A few anons doubled down, declaring Trump himself a traitor to their righteous cause, a "part of the communist plan all along," and other things not appropriate to repeat here. "He sold us out. Its [sic] revolution time," said one anon. "Trump lied and failed [us]. Simple as that," another answered. The problem was not the story but the savior, they concluded. They'd hoped in a false messiah.
Some theorized the entire QAnon project was a covert project by the very secret cabal the movement imagines itself to oppose, a way to flush out those who know the "truth" so their voices can be silenced. "We can't stop what's coming," one poster mourned. "All of us have been brought out into the open." This splinter — scared, shocked, convinced they need to prepare for a dystopian future of persecution — may be most at risk of recruitment by the extremist groups reportedly hunting among Q's abandoned flock. "TO ANY AND ALL FEDERAL AGENTS," wrote one anon apparently of this persuasion, "EVERY POST I HAVE EVER MADE ON THIS WEBSITE IS SATIRE."
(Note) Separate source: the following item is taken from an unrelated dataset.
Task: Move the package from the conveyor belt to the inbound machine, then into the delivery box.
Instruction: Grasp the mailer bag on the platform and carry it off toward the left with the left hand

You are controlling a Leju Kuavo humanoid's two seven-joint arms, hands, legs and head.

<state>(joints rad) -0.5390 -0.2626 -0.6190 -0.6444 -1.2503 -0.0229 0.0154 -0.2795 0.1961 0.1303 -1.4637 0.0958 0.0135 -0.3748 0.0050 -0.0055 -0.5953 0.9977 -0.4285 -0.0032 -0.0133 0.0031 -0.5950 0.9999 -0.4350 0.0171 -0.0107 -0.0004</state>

But still other QAnon adherents have realized they were conned: "I feel stupid." "Been played like fools." "Seems like we were duped." "OMG none of this was real." "And just like that Q was wrong." "All bullshit." "There is no plan."
Among this faction, a telling theme emerged: Even if it wasn't true, at least we built a community of purpose. At least Q taught the anons to stand up for themselves and made people pay attention to politics. "Even if Q was fake it brought us all 2gether." Ron Watkins, a former administrator of the forum site where Q started (and a plausible candidate to be Q himself), hit on this theme in his farewell note: "[P]lease remember all the friends and happy memories we made together over the past few years."
It's easy to gloat over this disenchantment, to reserve no sympathy for people whose digital LARP had them looking forward to martial law, dictatorship, and public executions. But there is something deeply sad here, too. QAnon feeds and feeds on loneliness. It further isolates the isolated. It ends marriages and breaks up families. It has a long record of estranging adherents from their loved ones; online support groups have sprung up for people losing their moms and dads, husbands and wives to Q's rabbit holes.
The Q slogan, "Where we go one, we go all," is meant to be a joyous rallying cry. In reality, adherents are traveling together to a state of anxious alienation. Their hope of violence and chaos was inexcusable, but for many it was born of real despair. If this week's events have loosened that delusion's grip, kindness and real friendship could help cast it off for good.